De tels émoluments, même s’il s’agit d’honoraires, ne laissent personne indifférent quand on sait qu’une astreinte de 24 heures est rémunérée habituellement 150 euros. « La population de Belle-Ile est assez remontée contre ces médecins qui viennent empocher 1 000 euros par jour », commente le Dr Désard. Certains habitants de l’île, à en croire un restaurateur de Palais, « vivent mal le fait de subir les franchises et les déremboursements, pendant que des médecins perçoivent plus de 1 000 euros pour une journée de travail ». Quelques médecins effectuent beaucoup de tours de garde. Le Dr Henry, père du dispositif, assurera à lui tout seul 29 vacations d’ici au 15 octobre, et ses trois médecins remplaçants 54. Quant aux deux médecins de l’île, les Drs Dallenne et Taane, ils assureront respectivement 32 et 27 vacations entre le 15 avril et le 15 octobre.
43,75 euros de l’heure.
Les médecins concernés défendent le dispositif. « Divisée par 24 heures, cette rémunération correspond à 43,75 euros de l’heure, et ce sont des honoraires, pas un salaire », calcule le Dr Annaïck Fouquet entre deux consultations au Centre hospitalier où elle effectue sa vacation.
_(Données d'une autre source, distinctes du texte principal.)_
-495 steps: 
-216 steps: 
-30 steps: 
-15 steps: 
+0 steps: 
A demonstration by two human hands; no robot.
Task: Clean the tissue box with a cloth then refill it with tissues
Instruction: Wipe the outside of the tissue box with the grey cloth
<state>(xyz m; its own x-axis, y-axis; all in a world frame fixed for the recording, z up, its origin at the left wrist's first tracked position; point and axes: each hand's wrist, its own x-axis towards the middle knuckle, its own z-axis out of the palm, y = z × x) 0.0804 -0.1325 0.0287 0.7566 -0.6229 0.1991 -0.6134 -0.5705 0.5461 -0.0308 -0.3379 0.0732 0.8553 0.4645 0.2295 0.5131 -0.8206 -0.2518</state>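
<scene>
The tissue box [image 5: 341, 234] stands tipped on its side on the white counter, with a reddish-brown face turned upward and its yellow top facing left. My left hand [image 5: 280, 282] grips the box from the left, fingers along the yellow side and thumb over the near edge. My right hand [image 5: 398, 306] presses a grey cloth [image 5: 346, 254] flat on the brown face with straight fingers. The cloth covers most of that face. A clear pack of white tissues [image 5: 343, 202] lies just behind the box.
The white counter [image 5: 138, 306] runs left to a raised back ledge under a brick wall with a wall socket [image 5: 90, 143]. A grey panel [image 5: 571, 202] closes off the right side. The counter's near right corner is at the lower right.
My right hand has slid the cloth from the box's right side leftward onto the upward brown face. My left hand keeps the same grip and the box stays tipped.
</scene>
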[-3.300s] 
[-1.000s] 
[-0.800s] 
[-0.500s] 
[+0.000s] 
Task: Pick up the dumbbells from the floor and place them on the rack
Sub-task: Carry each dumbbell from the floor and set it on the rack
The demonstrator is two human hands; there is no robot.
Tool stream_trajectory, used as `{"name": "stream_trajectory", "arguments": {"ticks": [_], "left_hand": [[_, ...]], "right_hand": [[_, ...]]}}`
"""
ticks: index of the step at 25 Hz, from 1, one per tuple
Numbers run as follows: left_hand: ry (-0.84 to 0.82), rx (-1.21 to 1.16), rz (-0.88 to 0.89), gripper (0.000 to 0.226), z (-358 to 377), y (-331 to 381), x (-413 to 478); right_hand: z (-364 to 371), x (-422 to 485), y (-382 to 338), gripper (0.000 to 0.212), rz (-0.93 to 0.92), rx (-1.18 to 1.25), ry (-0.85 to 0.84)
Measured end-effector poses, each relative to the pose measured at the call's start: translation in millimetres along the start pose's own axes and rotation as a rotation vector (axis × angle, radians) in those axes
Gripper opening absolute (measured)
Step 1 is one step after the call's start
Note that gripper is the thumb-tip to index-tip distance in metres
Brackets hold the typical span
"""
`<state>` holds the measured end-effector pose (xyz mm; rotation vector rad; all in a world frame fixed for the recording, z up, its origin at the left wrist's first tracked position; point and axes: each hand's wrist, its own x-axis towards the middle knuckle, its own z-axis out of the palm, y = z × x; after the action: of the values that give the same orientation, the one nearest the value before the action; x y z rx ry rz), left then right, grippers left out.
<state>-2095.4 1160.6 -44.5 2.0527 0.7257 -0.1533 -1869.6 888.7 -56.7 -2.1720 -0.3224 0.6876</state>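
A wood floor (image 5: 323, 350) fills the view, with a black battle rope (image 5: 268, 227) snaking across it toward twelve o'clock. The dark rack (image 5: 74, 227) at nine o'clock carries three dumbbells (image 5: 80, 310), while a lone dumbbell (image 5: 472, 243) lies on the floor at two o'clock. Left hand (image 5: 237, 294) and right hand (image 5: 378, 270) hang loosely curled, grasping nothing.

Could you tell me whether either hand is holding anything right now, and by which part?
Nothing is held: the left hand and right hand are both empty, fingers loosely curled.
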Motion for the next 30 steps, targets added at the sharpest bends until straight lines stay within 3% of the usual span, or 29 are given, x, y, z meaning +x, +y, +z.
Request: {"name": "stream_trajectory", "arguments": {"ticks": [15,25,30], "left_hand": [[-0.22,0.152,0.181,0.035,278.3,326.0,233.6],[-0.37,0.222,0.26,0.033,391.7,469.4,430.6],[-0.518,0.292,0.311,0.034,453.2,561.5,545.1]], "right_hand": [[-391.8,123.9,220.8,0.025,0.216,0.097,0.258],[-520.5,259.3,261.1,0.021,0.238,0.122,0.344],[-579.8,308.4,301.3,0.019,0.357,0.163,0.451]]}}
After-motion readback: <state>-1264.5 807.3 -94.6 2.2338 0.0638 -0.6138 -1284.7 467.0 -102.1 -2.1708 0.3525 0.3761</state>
Elle juge que « les patients comprennent l’intérêt du dispositif », et que, compte tenu de la particularité insulaire du lieu, « c’est une expérience à pérenniser ». De son côté, le Dr Dallenne assure que s’il participe bien à ces vacations depuis le mois d’avril, il n’a pas encore « touché un centime de l’ARS depuis lors ». Et il contre-attaque : « si le service public assumait son rôle en recrutant des praticiens hospitaliers à temps plein ou partiel, on n’aurait pas ces problèmes. Est-ce à nous d’assurer toutes ces missions de service public à Belle-Ile ? » En revanche le Dr Vautier, qui ne participe pas à ce tour de garde, pointe les failles du dispositif : « Étant donné que certains de ces médecins ne sont pas coutumiers de la prise en charge des urgences, ils se protègent en prescrivant des examens complémentaires. Cela engendre d’autres surcoûts, comme des frais d’ambulance ou d’hélicoptère ». S’il admet que le dispositif a le mérite de régler un problème urgent, il juge que « la solution, c’est de mettre en place une maison de santé pluridisciplinaire dans les murs du Centre hospitalier, fonctionnant avec des médecins libéraux ou salariés ». Le Dr Vautier a déjà pour sa part installé son cabinet libéral dans l’enceinte de l’établissement. Jean-Yves Blandel, directeur du Centre hospitalier, abonde dans son sens. « Dans l’hôpital, il y a de quoi installer sans problème 5 cabinets libéraux, ils pourraient en plus bénéficier du plateau technique dont nous disposons ».
Situation exceptionnelle.
À l’ARS, Pierre Le Ray, directeur de la délégation territoriale du Morbihan, défend le dispositif, mais rappelle qu’il constitue une réponse à une situation exceptionnelle. « Ce coût n’affecte pas l’ONDAM, précise-t-il, il s’agit d’un redéploiement d’enveloppes existantes ». Pour lui, il n’est cependant pas question de pérenniser le dispositif : « Nous réfléchissons à une autre forme de PDS sur Belle-Ile en nous appuyant sur l’hôpital. Si nous pouvions disposer de praticiens hospitaliers, même à temps partiel, cela nous permettrait de stabiliser l’offre de soins ». En attendant, il assure que l’ARS « encouragera les médecins libéraux de l’île à installer leur cabinet dans l’enceinte de l’hôpital », mais reconnaît que pour la PDS estivale, insularité oblige, « Belle-Ile aura toujours besoin d’une organisation dépassant ses moyens habituels ».